Only the lines with "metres" in the entries below belong in the answer; please copy them.

[Opening DATASET EXCERPTS section]

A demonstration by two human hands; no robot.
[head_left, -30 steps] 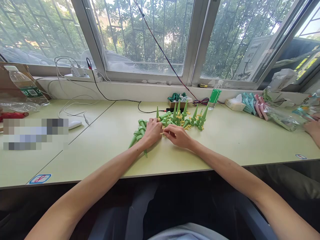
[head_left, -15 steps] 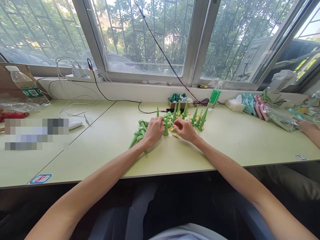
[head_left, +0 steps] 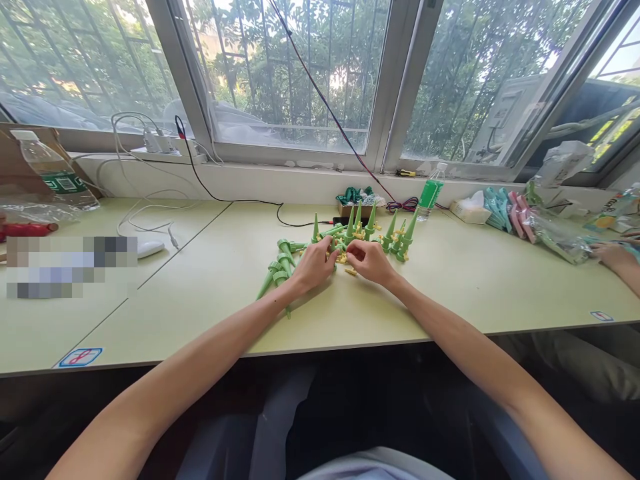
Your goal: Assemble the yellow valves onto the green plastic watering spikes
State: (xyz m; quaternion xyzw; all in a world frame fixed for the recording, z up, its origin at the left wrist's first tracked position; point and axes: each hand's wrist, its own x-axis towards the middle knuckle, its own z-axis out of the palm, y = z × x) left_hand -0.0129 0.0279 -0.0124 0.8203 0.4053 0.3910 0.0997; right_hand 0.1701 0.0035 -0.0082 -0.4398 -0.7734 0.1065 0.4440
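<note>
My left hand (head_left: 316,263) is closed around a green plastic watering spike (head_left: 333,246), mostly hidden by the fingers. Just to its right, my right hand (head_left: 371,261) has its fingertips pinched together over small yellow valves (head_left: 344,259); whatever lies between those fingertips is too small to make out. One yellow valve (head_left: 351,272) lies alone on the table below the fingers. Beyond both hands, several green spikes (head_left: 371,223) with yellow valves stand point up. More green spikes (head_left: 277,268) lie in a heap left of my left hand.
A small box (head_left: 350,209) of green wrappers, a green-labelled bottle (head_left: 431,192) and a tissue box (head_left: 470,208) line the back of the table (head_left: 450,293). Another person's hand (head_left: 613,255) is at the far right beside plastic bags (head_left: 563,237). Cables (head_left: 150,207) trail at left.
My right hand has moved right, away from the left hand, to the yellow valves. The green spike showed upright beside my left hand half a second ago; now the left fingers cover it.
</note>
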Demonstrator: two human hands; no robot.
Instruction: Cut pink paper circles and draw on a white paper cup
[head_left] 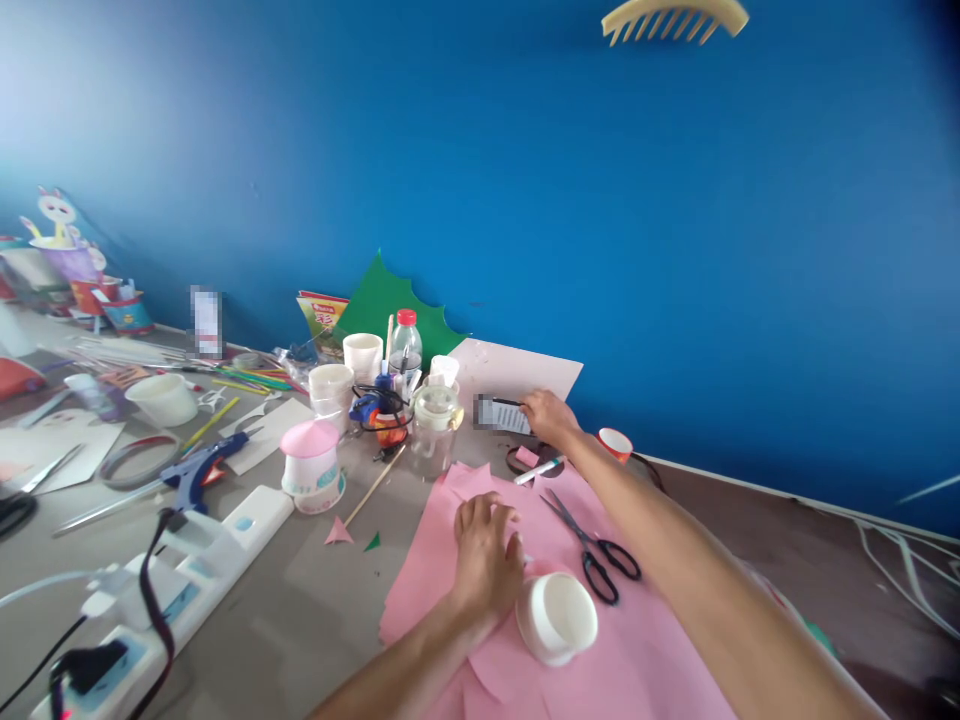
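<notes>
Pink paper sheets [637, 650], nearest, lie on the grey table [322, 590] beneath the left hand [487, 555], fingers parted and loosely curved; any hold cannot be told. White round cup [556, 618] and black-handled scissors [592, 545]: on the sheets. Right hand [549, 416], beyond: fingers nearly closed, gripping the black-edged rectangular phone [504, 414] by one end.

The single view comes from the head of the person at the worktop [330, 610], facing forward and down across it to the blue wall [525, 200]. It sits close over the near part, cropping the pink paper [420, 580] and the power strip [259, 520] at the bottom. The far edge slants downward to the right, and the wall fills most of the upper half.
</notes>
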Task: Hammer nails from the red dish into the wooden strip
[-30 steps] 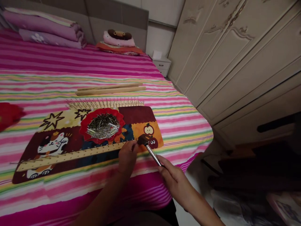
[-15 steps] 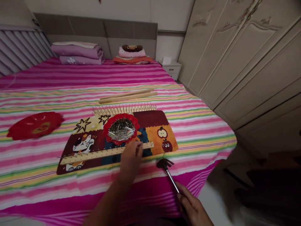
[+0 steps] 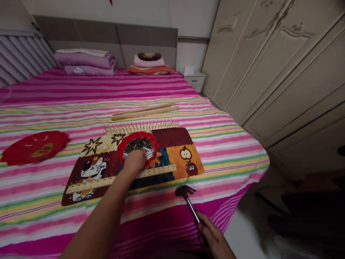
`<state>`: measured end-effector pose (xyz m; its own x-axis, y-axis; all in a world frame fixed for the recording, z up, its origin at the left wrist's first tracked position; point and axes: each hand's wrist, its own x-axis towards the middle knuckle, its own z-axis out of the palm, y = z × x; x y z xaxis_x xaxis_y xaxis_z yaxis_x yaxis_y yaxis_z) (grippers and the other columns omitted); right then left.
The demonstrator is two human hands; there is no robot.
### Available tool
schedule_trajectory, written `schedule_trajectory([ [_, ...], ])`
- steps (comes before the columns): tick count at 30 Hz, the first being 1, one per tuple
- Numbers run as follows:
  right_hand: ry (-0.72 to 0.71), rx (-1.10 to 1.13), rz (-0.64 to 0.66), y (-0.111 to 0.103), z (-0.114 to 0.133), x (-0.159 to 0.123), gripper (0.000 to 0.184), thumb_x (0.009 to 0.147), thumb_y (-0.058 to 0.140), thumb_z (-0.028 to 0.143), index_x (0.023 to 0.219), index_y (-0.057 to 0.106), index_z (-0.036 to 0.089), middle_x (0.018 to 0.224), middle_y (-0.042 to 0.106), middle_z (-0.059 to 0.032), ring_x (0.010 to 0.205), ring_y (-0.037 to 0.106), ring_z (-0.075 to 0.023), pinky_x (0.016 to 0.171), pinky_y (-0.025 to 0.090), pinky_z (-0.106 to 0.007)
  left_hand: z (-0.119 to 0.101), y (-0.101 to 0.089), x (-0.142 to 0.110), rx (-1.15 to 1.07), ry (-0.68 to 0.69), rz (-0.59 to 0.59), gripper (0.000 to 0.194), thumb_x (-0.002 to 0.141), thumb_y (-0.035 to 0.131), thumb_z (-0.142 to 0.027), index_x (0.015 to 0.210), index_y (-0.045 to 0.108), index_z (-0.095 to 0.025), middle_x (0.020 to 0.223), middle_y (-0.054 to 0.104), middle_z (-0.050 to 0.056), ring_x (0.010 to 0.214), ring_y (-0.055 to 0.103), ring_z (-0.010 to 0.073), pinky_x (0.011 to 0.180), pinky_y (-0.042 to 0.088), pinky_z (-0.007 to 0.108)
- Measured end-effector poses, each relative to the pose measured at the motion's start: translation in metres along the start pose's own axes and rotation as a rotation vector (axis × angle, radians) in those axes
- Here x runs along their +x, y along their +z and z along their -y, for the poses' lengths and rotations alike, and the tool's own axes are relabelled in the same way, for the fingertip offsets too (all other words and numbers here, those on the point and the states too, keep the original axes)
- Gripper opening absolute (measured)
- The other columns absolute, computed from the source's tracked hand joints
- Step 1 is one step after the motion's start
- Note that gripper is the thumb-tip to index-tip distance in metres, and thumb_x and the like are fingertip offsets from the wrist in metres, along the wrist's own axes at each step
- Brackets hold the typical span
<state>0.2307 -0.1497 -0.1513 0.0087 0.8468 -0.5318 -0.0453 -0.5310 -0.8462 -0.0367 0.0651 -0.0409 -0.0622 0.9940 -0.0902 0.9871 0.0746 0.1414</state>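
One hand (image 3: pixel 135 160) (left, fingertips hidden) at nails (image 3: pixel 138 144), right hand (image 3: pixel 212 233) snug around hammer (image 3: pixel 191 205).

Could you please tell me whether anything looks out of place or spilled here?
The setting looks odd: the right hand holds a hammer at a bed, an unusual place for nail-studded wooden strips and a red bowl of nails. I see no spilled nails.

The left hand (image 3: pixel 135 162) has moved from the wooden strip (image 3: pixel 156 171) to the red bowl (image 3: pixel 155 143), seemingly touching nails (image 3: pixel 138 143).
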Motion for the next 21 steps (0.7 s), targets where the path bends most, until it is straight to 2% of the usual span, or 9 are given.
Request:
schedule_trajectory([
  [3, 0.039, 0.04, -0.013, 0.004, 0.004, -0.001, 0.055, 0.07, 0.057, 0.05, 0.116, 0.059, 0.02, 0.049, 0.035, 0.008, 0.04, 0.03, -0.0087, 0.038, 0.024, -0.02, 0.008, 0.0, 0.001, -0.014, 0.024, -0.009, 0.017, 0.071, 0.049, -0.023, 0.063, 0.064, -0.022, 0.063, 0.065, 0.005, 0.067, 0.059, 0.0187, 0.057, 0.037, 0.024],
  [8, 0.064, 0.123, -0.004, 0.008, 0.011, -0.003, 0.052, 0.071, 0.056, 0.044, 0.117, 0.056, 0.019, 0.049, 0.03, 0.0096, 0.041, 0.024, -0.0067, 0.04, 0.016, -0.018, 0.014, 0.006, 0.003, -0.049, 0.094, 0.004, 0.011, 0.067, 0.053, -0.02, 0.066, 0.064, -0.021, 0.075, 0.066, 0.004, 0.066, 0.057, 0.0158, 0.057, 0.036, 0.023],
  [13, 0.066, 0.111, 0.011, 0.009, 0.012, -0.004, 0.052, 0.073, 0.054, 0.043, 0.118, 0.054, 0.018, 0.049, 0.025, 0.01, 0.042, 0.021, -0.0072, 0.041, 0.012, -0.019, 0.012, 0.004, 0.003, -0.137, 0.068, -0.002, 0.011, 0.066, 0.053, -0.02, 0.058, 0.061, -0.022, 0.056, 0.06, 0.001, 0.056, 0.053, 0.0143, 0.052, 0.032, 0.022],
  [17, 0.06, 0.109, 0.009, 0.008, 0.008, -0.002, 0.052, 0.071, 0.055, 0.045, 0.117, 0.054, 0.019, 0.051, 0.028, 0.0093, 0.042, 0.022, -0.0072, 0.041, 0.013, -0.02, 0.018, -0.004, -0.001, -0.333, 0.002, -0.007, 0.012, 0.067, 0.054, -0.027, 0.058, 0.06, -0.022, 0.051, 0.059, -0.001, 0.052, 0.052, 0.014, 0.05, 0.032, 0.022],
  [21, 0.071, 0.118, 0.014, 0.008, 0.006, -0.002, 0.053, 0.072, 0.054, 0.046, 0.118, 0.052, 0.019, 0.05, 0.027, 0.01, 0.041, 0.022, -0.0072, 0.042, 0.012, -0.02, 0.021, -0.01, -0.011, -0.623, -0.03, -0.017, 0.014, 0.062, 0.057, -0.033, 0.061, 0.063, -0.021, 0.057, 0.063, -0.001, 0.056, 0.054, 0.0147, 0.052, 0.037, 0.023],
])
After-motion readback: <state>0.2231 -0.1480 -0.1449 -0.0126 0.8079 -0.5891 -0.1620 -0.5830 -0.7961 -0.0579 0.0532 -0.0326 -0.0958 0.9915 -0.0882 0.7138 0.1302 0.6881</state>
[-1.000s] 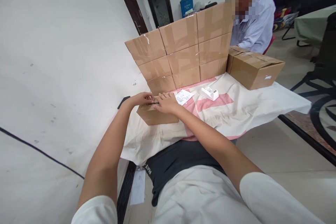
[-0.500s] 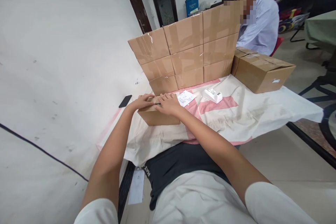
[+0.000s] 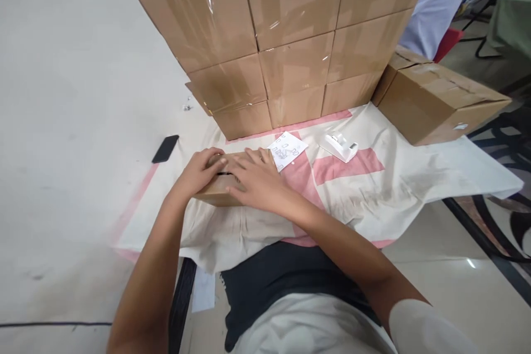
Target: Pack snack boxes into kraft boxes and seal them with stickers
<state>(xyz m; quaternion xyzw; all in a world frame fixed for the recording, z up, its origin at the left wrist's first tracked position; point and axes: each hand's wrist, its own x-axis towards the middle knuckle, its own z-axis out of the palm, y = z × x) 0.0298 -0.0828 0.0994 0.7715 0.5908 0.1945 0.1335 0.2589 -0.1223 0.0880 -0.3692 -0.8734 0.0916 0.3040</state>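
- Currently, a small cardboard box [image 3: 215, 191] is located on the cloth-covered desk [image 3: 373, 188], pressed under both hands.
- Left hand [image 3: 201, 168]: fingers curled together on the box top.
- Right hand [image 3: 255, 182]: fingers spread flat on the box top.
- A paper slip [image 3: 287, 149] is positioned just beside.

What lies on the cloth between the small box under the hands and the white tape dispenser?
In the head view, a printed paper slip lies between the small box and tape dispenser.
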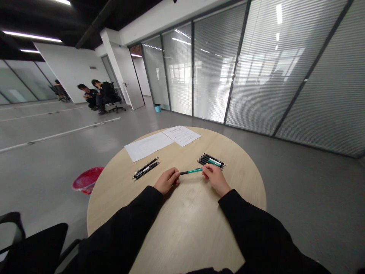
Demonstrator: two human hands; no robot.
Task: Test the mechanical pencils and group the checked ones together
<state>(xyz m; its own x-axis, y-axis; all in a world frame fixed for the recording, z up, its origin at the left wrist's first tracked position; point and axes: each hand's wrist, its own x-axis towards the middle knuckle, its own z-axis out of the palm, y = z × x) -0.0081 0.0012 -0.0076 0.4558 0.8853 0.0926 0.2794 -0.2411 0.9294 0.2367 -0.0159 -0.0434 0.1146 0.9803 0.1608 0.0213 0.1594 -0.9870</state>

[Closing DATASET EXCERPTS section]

# ANSWER FOR THE TASK
- Measured end-effector poses, each relative to the pose measured at the motion's start: translation in metres along the start pose's own axes and rotation as a rotation vector (axis × angle, radians) in those axes
- Note that gripper is the thumb-tip to index-tip distance in metres, and thumb_x and the like are fingertip offsets from the wrist in metres, along the wrist's own axes at each step

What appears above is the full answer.